> [Problem]:
Going down the data below, set down exactly the line with "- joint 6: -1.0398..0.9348" and each line after it through the line with "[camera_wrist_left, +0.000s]"; no other lines.

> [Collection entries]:
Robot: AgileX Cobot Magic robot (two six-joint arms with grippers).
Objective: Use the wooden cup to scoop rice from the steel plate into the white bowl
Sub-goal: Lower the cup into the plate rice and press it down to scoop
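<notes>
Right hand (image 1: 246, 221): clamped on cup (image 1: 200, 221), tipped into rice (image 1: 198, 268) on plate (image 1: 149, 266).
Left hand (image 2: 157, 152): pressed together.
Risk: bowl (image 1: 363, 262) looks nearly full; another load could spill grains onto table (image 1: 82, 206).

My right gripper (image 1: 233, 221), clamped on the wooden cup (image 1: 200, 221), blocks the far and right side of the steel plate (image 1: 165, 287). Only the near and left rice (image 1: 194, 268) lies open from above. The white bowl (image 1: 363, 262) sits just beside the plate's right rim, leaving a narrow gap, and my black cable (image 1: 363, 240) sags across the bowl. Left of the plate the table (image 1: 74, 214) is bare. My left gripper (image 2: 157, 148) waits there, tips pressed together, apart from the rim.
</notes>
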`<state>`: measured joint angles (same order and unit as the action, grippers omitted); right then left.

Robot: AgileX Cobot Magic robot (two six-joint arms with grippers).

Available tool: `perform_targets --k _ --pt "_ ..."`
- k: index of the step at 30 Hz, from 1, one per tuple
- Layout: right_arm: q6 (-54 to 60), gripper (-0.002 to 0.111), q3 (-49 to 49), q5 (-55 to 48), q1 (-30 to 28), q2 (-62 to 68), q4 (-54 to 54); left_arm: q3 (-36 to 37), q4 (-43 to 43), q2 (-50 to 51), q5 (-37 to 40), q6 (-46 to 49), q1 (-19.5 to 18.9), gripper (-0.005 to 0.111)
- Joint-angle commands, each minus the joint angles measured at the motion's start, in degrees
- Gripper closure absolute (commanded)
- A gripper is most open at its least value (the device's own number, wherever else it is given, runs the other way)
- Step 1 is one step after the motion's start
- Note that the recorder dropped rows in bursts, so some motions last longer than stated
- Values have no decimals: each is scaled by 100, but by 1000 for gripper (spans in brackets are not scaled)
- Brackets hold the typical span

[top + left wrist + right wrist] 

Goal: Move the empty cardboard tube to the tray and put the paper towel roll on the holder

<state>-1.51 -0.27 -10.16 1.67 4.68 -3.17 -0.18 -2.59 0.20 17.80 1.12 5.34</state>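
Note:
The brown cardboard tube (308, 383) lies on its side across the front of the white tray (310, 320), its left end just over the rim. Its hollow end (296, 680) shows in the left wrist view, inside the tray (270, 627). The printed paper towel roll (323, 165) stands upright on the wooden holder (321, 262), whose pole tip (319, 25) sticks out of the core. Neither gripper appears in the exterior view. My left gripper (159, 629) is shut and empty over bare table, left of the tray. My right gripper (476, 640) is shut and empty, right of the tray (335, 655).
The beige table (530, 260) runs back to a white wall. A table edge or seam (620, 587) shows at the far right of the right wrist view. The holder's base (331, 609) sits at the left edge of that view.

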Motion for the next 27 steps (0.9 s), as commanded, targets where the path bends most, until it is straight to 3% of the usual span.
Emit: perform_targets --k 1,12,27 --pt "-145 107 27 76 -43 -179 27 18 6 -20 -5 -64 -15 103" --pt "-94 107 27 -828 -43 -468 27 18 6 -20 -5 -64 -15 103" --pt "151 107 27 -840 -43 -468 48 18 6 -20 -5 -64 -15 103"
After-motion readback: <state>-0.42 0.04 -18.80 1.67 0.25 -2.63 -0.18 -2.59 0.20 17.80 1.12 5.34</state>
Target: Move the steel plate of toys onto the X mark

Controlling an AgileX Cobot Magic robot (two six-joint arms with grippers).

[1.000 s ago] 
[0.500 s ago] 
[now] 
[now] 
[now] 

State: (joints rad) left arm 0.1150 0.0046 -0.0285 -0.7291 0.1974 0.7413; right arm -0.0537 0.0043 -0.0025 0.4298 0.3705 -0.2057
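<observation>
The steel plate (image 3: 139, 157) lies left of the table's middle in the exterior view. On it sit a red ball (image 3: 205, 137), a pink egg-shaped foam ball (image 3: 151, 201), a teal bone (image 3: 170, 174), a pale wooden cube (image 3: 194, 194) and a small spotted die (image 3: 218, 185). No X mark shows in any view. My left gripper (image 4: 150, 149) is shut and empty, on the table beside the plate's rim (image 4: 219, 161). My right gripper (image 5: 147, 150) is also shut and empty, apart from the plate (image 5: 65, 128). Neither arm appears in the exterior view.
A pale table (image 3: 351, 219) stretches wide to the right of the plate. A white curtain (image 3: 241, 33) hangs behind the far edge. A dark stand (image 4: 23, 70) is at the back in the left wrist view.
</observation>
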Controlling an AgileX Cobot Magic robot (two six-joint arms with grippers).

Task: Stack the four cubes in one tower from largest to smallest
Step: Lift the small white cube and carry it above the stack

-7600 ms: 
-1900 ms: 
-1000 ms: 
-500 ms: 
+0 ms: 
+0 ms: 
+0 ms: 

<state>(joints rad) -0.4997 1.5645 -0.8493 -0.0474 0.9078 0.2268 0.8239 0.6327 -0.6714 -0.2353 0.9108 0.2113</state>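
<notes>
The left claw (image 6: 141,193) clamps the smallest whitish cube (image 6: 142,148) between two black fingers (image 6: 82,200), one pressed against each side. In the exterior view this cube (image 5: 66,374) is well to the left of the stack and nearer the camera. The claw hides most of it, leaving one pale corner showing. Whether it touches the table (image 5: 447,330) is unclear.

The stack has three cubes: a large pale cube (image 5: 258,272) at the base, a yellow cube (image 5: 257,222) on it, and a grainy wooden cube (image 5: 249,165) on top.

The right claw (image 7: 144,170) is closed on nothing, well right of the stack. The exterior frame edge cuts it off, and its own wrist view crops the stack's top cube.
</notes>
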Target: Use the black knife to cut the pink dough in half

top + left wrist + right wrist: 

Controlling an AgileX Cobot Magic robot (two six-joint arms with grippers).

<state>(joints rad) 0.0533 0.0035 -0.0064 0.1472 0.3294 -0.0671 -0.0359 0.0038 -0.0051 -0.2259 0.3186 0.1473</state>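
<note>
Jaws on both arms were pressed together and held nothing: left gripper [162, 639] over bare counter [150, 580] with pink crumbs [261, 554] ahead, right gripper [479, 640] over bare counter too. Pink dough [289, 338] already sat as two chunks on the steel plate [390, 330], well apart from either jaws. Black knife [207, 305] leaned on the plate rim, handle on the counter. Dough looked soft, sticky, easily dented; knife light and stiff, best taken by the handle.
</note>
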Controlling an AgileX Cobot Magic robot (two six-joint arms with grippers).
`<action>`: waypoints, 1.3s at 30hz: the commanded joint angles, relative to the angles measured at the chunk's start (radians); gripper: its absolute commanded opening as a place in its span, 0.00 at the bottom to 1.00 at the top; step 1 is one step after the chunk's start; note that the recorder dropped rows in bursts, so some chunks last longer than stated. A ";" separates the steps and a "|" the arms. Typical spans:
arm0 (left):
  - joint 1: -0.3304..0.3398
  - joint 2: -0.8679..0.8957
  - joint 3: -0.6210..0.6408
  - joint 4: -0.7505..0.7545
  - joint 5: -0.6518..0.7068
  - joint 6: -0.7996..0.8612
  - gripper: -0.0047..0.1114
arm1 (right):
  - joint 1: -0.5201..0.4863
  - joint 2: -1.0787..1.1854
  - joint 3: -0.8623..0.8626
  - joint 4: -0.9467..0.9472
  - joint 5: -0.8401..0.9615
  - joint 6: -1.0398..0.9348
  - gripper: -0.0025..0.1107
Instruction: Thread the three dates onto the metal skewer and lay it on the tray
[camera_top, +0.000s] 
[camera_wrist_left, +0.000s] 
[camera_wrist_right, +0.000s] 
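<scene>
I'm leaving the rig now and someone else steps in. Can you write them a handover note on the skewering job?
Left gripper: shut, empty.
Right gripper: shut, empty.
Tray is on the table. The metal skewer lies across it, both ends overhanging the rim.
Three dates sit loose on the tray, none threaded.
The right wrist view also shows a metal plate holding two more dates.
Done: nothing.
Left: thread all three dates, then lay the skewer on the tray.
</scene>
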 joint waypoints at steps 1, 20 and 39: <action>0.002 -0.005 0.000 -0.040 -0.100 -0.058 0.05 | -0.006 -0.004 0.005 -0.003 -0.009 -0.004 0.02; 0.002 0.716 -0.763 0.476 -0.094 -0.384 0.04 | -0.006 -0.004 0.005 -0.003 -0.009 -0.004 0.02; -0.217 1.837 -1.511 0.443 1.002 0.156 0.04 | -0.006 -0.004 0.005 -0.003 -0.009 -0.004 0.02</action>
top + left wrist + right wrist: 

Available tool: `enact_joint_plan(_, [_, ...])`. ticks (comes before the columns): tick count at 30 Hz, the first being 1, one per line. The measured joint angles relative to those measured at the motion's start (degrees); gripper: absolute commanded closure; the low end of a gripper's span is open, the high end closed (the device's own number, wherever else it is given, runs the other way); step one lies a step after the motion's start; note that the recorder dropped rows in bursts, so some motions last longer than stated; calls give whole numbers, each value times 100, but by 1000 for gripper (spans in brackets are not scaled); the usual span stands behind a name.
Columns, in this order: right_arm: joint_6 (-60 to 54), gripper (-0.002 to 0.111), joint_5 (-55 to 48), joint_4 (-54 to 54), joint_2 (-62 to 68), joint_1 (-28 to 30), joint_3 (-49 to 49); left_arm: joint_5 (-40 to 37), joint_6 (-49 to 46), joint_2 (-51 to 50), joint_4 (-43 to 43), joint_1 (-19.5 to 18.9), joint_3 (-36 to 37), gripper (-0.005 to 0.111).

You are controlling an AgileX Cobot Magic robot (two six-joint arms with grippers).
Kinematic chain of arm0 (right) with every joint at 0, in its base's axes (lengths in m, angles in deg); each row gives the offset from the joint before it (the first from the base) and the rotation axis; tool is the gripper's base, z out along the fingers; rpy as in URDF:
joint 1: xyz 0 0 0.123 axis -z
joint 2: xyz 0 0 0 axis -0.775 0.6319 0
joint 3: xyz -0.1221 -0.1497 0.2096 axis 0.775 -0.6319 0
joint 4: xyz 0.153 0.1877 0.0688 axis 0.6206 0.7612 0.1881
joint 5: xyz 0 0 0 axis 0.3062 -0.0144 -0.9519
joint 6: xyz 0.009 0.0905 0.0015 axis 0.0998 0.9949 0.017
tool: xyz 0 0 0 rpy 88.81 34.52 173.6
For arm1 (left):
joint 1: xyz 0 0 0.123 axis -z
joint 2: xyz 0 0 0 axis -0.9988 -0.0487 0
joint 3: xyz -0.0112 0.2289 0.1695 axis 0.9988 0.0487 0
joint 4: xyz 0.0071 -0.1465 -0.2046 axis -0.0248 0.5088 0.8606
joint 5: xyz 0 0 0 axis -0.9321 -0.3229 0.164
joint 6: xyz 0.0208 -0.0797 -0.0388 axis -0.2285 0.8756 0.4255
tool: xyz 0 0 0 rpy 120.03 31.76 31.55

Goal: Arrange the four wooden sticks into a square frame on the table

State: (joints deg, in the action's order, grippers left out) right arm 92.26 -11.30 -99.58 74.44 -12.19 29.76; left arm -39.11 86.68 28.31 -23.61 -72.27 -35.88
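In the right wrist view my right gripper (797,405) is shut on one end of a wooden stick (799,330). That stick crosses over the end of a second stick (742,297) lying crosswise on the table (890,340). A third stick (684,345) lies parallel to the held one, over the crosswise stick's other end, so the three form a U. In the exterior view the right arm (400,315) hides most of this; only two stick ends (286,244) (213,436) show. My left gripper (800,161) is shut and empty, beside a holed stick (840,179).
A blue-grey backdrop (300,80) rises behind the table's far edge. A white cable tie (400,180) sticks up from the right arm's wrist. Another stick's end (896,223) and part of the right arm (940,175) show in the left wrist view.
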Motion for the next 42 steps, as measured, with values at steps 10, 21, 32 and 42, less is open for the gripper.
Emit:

> [Result of the exercise]:
  - joint 6: -1.0398..0.9348
  - gripper: -0.0025..0.1107
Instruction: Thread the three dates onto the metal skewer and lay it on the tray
[camera_top, +0.000s] 
[camera_wrist_left, +0.000s] 

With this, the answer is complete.